About this exercise:
Retype each line of the data below exactly, beginning with the first and ending with the one that contains "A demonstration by". Pictures do not belong in the copy.

****************************************

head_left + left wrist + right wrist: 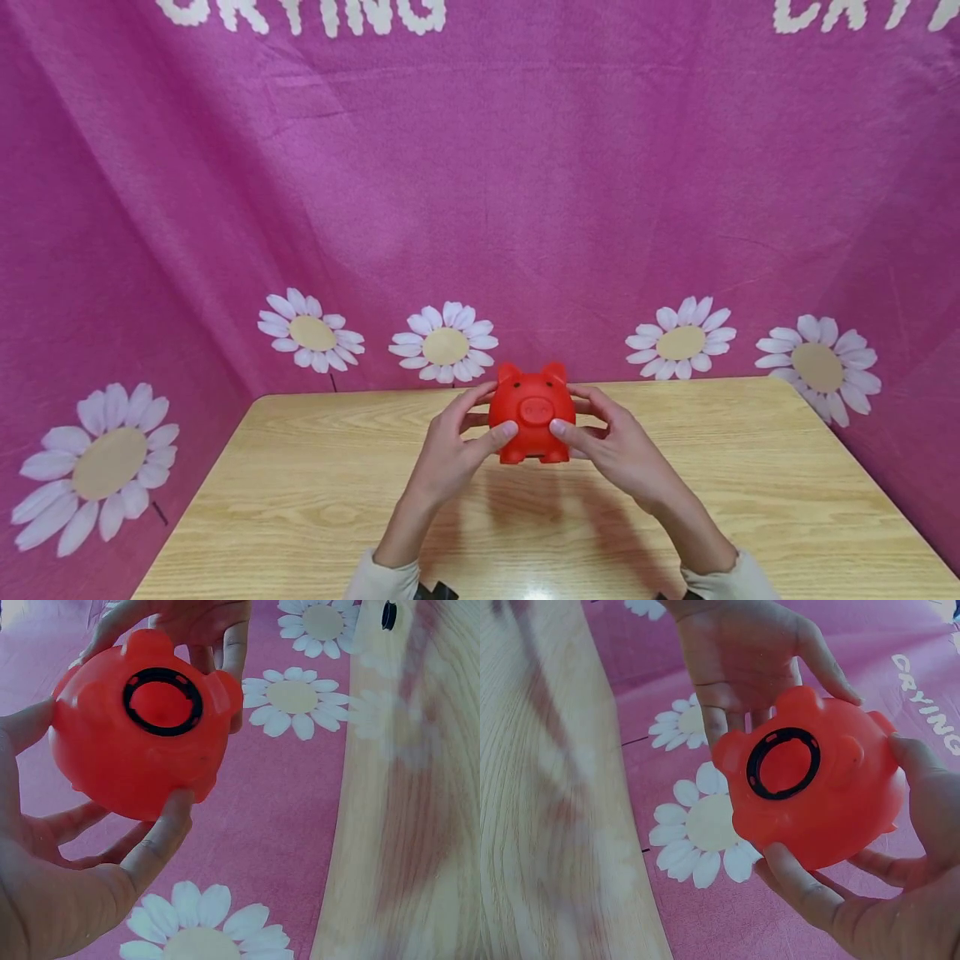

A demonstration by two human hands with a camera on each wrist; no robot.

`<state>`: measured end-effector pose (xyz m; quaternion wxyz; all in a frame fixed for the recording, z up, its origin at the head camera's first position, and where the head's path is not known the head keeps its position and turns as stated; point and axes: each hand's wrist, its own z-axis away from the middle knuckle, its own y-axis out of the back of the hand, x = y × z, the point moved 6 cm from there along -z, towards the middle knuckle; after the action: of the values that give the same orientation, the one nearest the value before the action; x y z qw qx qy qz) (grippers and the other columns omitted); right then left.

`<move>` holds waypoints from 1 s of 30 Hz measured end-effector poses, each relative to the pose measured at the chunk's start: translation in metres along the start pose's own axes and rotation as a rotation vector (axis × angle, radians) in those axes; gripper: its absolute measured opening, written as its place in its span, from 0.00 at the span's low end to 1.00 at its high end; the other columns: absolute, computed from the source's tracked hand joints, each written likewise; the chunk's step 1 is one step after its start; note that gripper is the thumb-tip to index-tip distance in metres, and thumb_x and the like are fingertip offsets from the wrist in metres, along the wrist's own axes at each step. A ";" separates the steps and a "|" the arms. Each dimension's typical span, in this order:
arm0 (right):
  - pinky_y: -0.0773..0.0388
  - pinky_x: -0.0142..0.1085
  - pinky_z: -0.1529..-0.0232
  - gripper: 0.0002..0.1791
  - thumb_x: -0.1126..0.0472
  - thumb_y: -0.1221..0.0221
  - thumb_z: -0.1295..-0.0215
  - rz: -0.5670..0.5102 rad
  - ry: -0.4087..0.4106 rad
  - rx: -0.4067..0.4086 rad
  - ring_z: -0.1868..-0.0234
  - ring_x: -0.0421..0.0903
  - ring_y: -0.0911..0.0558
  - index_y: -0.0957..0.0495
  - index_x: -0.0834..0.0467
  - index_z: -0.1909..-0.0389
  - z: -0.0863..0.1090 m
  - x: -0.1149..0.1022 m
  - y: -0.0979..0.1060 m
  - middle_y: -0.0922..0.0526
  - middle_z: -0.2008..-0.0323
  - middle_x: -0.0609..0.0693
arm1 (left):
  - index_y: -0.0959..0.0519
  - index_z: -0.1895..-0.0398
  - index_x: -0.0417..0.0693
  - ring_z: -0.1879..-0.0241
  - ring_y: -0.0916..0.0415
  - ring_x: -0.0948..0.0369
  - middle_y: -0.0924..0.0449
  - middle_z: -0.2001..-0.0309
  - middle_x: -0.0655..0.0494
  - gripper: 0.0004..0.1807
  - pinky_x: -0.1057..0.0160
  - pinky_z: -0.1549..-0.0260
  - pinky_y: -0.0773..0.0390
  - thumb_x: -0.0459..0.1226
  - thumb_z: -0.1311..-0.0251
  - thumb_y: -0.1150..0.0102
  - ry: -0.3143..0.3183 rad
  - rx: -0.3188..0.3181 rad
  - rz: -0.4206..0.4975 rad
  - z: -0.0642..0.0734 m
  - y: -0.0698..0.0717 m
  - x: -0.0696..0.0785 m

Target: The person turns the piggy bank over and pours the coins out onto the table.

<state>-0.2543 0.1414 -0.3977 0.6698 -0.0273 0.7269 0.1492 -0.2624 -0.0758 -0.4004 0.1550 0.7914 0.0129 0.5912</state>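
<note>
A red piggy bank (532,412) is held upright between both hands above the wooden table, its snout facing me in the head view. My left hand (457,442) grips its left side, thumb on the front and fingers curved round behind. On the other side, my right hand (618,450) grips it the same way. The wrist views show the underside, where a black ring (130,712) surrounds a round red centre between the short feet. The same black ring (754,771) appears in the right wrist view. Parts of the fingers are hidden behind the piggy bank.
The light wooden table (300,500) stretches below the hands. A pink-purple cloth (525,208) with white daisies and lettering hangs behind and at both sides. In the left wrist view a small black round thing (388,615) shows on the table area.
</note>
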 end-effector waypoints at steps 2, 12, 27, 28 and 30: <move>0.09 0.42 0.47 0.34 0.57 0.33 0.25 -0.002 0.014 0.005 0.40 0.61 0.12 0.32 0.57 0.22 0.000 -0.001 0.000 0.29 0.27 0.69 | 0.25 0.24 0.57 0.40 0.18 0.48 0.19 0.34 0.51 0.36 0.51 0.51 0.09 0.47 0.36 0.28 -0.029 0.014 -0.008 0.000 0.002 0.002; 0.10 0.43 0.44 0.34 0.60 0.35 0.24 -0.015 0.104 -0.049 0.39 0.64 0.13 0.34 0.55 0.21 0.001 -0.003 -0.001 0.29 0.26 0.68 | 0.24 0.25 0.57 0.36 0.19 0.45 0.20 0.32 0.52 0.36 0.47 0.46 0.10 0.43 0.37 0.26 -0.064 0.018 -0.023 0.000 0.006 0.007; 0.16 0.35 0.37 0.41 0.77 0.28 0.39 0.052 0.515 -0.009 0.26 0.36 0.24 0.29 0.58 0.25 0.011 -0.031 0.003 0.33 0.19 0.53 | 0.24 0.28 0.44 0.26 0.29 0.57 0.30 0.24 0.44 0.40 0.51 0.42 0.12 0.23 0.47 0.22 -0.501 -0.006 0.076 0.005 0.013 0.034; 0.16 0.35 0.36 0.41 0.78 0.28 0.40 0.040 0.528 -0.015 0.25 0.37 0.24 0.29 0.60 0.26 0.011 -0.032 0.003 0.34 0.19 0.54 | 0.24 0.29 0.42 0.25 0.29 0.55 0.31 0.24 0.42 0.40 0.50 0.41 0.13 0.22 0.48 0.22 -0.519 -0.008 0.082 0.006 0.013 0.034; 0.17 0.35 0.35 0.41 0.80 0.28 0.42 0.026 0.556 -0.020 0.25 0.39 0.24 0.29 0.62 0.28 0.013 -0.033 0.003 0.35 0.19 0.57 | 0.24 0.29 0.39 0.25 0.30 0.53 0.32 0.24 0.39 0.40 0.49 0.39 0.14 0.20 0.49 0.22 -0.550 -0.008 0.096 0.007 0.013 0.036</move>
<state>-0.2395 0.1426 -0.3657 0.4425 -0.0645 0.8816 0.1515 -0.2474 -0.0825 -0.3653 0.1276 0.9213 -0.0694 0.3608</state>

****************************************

Answer below:
head_left + left wrist + right wrist: 

A demonstration by two human hands with a camera on each wrist; no robot.

The exercise is now finished.